# [Exercise goal]
In the listing below, find the line containing "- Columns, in" and the line containing "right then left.". Repeat exactly those two lines and every line between them, nothing more.

# [Dataset section]
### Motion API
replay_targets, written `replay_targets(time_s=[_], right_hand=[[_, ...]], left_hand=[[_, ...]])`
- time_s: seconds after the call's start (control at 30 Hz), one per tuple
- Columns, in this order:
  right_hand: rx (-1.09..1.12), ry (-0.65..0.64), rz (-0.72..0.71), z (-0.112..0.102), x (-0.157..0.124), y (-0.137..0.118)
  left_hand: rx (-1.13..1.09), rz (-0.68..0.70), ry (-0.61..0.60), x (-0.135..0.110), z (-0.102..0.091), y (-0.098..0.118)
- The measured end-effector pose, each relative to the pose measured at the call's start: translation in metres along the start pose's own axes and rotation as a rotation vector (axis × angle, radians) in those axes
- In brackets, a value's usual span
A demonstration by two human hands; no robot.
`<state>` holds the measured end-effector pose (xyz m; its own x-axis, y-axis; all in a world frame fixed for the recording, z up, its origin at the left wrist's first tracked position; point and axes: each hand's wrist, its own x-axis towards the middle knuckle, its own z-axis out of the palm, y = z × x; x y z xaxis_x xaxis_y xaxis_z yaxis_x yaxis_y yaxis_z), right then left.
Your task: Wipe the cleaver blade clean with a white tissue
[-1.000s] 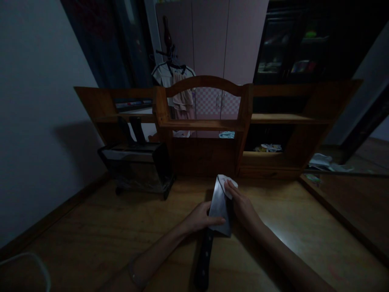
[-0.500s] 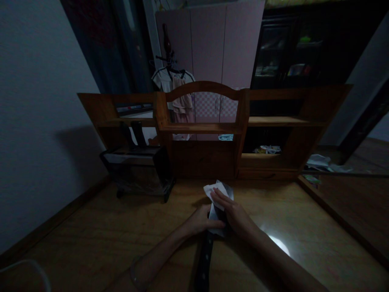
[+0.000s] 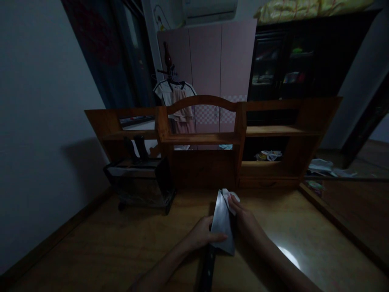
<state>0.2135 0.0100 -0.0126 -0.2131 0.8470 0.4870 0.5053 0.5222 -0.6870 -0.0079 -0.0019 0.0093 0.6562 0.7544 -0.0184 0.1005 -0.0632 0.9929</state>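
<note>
A kitchen knife with a broad steel blade (image 3: 222, 227) and a black riveted handle (image 3: 208, 267) is held tilted above the wooden tabletop (image 3: 146, 243). My left hand (image 3: 204, 234) is closed on the lower blade near the handle, thumb across its face. At the blade's upper right edge, my right hand (image 3: 244, 213) pinches a white tissue (image 3: 230, 198) against the metal. The fingers behind the blade are hidden.
To the left stands a dark knife block (image 3: 138, 182) with black handles (image 3: 140, 147) sticking up from it. A wooden shelf unit (image 3: 200, 140) spans the back of the table. A wall (image 3: 39, 142) borders the left side.
My right hand and the tissue have moved right, from across the blade's face to its right edge, uncovering the face. My left hand keeps its hold. The view has tipped upward.
</note>
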Motion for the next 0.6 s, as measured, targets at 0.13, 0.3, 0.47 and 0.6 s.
replay_targets(time_s=[0.13,0.3,0.47,0.6], right_hand=[[-0.001,-0.049,-0.006,0.009,0.001,-0.017],[0.075,-0.261,0.004,0.011,0.000,-0.059],[0.128,-0.353,0.032,-0.003,0.003,-0.072],[0.158,-0.129,0.092,-0.014,0.008,-0.038]], left_hand=[[-0.037,0.011,0.017,0.001,0.001,0.000],[0.057,0.050,0.086,0.002,0.005,0.001],[0.021,0.028,0.104,0.001,0.006,0.004],[-0.066,0.026,0.025,0.001,0.005,0.006]])
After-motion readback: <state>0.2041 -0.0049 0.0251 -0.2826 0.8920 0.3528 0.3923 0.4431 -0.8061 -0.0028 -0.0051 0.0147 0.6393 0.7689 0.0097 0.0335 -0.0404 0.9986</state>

# [Reply to the exercise]
- Columns, in this order:
  right_hand: rx (-1.09..1.12), ry (-0.65..0.64), rz (-0.72..0.71), z (-0.112..0.102), x (-0.157..0.124), y (-0.137..0.118)
  left_hand: rx (-1.13..1.09), rz (-0.68..0.70), ry (-0.61..0.60), x (-0.135..0.110), z (-0.102..0.091), y (-0.098..0.118)
- The measured end-effector pose, each relative to the pose measured at the call's start: translation in metres along the start pose's own axes and rotation as a rotation vector (axis × angle, radians) in those axes
- In brackets, a value's usual span
A demonstration by two human hands; no robot.
`<state>` holds the measured end-effector pose (xyz m; its own x-axis, y-axis; all in a world frame fixed for the recording, z up, its origin at the left wrist's first tracked position; point and axes: each hand's wrist, its own x-axis towards the middle knuckle, its own z-axis out of the palm, y = z × x; x y z xaxis_x xaxis_y xaxis_z yaxis_x yaxis_y yaxis_z), right then left.

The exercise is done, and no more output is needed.